Exactly the lines starting at the line containing "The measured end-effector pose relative" and ending at the line containing "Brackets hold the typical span" are to be written out from the listing below, both included.

Content starts

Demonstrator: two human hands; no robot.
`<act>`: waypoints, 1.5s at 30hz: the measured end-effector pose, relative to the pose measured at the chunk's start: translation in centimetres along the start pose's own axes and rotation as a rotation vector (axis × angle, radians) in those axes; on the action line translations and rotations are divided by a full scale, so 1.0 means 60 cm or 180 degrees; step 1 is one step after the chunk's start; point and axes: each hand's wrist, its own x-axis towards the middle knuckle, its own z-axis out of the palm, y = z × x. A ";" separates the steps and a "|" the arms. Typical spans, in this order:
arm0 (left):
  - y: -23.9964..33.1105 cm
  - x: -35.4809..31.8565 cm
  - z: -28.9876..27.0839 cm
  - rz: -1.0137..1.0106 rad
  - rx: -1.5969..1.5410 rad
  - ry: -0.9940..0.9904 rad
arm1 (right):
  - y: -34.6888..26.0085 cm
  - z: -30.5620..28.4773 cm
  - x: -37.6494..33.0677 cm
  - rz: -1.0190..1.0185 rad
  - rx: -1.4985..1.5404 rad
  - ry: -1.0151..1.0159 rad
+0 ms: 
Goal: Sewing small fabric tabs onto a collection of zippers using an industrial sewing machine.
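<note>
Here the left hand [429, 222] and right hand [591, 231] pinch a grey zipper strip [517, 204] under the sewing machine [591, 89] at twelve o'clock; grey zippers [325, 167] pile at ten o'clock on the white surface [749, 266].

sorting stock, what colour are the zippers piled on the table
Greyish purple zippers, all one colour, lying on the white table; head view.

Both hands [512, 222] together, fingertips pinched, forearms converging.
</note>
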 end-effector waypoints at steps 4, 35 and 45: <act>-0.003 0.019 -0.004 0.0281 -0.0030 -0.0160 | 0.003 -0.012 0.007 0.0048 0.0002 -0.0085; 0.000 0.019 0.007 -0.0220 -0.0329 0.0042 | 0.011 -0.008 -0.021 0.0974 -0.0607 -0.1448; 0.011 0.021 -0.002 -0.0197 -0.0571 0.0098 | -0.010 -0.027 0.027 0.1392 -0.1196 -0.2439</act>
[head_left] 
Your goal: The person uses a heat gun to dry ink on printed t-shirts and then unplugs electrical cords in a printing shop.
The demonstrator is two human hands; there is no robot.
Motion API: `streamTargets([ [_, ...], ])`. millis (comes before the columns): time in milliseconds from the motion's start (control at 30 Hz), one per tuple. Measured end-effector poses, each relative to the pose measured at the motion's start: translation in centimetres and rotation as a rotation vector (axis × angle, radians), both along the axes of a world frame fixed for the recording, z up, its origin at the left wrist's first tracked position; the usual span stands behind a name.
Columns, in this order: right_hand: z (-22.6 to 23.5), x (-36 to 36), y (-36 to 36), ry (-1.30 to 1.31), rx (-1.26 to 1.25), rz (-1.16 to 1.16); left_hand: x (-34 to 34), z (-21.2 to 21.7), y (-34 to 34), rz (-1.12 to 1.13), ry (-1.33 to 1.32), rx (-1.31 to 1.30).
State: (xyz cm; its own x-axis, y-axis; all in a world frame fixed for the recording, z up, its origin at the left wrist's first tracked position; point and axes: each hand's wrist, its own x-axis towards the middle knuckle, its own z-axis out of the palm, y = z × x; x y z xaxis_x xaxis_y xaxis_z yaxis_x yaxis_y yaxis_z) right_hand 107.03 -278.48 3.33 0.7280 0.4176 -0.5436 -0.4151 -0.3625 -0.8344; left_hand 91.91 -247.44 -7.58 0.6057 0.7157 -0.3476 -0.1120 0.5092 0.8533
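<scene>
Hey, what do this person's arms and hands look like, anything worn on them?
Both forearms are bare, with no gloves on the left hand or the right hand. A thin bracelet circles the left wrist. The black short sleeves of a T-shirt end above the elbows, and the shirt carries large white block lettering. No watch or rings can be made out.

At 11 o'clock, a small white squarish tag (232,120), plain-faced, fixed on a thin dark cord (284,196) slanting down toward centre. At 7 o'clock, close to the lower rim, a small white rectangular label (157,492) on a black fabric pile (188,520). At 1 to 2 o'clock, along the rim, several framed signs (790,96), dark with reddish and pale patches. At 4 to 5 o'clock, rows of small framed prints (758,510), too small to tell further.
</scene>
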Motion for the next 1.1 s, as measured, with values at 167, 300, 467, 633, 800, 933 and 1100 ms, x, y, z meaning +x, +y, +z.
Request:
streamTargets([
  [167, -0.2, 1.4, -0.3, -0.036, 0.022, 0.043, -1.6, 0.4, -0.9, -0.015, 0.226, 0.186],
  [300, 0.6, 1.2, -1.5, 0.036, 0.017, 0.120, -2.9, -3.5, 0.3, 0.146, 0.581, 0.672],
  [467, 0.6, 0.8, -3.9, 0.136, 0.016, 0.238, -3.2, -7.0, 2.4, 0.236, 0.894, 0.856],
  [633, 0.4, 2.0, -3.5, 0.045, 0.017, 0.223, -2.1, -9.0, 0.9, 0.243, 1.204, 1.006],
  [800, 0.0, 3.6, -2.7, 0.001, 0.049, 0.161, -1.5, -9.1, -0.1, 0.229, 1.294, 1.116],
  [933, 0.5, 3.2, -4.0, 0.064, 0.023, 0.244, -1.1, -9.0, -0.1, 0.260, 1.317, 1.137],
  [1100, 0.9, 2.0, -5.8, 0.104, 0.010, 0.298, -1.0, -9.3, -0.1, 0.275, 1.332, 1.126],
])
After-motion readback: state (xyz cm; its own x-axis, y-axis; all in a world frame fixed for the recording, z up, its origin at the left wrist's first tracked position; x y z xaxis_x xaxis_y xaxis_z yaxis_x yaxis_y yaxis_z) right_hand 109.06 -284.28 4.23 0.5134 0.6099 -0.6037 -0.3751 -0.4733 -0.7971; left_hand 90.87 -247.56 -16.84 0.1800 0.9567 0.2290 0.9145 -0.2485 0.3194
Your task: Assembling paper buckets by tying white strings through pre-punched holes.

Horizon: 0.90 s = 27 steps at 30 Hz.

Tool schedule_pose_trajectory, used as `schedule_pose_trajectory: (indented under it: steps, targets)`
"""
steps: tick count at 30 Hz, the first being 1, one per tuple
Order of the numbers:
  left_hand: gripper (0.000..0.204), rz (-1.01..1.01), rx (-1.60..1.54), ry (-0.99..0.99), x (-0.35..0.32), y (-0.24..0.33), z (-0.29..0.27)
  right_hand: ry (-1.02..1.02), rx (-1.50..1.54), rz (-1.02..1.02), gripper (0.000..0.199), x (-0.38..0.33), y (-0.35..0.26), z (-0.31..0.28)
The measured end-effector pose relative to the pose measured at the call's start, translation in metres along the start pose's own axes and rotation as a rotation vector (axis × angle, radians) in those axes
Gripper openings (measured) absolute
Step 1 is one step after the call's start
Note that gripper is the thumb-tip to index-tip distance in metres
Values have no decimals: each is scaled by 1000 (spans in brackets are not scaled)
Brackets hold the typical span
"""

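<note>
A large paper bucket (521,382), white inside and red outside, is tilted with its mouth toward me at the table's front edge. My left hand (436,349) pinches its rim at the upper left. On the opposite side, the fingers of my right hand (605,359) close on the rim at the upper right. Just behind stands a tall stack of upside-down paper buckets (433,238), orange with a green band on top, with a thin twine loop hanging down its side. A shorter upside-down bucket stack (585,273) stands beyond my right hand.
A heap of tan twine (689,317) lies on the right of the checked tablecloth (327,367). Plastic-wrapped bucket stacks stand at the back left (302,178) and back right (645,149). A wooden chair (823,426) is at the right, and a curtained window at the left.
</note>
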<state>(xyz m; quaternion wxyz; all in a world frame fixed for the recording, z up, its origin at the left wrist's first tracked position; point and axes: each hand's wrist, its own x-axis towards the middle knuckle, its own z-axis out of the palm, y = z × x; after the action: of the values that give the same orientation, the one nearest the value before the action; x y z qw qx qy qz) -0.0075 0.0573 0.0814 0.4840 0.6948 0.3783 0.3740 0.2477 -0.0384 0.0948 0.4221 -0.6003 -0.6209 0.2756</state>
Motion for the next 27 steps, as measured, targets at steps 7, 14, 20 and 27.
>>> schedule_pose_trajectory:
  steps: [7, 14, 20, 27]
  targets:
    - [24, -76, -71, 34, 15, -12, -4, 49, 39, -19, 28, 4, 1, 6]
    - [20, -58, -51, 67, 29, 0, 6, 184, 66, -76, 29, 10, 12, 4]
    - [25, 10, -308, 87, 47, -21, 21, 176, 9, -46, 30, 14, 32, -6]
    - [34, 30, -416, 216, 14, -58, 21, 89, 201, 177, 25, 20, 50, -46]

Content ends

### [REPLY]
The measured end-effector pose relative to the pose measured at the call's start, translation in metres along the start pose's own axes and rotation as a rotation vector (axis × angle, radians) in those axes
Gripper openings (measured) absolute
Step 1 is one step after the call's start
Note that gripper is the thumb-tip to index-tip distance in metres
Values have no decimals: each is scaled by 1000 (spans in brackets are not scaled)
Brackets hold the typical span

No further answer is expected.